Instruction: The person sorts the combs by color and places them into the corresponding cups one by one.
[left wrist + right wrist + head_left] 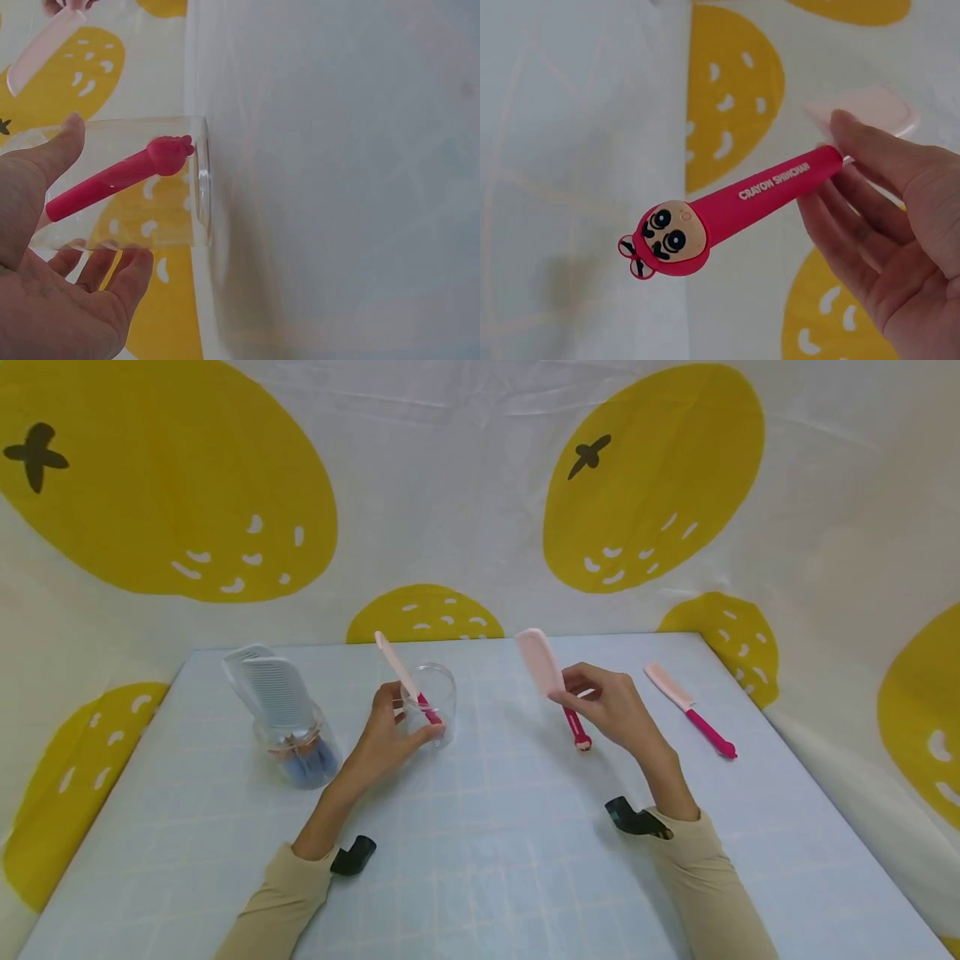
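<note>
My left hand [382,739] grips a clear cup [442,689] between thumb and fingers. Inside the cup leans a comb [397,662] with a pale pink head and a dark pink handle [112,182]. My right hand [611,706] pinches a second pink comb [538,660] where head meets handle, its head up and its handle slanting down above the table. In the right wrist view that handle [757,195] carries a cartoon face at its end and white lettering. Farther right a third pink comb [690,710] lies on the table.
At the left stands a clear cup [326,735] holding several pale blue combs [273,689] with blue handles. The table [465,860] has a light blue checked cover. Behind it hangs a white cloth [442,468] with large yellow fruit prints.
</note>
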The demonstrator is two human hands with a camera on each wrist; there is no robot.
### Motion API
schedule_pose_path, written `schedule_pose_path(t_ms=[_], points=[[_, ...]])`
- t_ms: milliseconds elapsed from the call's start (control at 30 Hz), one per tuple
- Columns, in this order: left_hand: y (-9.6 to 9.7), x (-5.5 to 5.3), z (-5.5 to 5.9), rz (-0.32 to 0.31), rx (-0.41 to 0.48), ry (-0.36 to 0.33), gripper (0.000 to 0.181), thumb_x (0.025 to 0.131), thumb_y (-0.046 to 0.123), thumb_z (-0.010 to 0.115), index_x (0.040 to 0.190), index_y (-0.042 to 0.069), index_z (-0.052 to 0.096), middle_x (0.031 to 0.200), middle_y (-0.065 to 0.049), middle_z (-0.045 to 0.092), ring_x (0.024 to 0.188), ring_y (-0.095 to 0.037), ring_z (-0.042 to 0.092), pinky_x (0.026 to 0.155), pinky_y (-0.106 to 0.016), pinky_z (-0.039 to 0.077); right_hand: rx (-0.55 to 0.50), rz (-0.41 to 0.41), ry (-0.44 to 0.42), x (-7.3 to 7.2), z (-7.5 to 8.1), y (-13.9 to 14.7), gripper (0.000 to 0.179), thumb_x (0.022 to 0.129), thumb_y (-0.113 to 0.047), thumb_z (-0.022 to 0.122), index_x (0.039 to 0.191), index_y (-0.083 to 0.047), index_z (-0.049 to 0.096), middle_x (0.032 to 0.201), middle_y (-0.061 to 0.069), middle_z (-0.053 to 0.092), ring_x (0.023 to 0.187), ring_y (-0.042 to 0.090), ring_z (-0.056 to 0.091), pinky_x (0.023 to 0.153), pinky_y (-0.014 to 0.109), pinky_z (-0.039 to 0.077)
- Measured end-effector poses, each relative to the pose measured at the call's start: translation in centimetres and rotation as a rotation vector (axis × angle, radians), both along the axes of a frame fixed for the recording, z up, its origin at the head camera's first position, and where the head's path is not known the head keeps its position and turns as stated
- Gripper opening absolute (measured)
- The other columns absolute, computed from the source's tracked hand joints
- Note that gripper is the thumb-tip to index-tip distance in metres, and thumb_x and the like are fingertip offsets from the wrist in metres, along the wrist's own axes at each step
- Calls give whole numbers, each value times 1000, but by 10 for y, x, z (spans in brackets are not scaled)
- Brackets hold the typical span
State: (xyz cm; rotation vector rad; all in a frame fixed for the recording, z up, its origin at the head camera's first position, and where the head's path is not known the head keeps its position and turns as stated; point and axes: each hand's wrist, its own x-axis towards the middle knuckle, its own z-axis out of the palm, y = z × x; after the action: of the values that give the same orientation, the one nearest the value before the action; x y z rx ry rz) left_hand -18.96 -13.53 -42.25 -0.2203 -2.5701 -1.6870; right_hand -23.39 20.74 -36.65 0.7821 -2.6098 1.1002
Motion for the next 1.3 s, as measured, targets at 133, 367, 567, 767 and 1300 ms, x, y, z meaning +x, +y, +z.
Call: schedule_pose_path(t_ms=[133, 367, 567, 767, 1300], points=[[0, 0, -1, 0, -4, -1, 82, 88, 17, 84, 145, 0, 28, 142, -20, 39, 136, -38, 41, 115, -55, 38, -87, -4, 15, -1, 7, -13, 27, 90, -16, 82, 114, -7, 72, 103, 6, 76, 92, 20, 73, 76, 20, 59], [-1, -1, -2, 7, -8, -5, 81, 88, 18, 84, 144, 1, 28, 141, -19, 40, 136, -37, 41, 115, -55, 38, -250, -42, 32, -1, 20, -37, 30, 90, -17, 82, 115, -5, 71, 105, 8, 75, 94, 21, 73, 80, 20, 58], [-1, -1, -1, 1, -3, 1, 81, 88, 17, 84, 144, 1, 28, 141, -18, 39, 135, -36, 42, 115, -55, 38, -416, -63, 63, -2, 27, -56, 31, 90, -12, 81, 117, -2, 69, 107, 10, 74, 94, 17, 71, 82, 22, 59], [0, -2, -2, 5, -4, 8, 81, 88, 18, 84, 144, 2, 29, 140, -17, 40, 134, -35, 42, 116, -55, 37, -560, -13, 96, -3, 32, -73, 37, 89, -1, 79, 123, 3, 66, 114, 17, 72, 97, 19, 71, 82, 26, 60], [1, -2, -2, 20, 1, 2, 83, 88, 21, 84, 145, 5, 27, 143, -16, 38, 133, -34, 42, 116, -55, 37, -856, 80, 125, -9, 32, -124, 35, 93, -2, 74, 125, 6, 61, 112, 17, 70, 97, 28, 71, 83, 39, 62]])
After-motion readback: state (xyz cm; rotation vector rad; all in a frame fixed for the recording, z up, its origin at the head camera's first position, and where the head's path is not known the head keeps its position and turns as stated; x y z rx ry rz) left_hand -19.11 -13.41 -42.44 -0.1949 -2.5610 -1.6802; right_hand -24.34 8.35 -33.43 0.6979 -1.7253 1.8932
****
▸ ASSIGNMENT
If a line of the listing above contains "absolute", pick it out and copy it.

▸ EXPECTED ANSWER
- Gripper opening absolute (measured)
- The other columns absolute, computed from the source's tracked hand joints

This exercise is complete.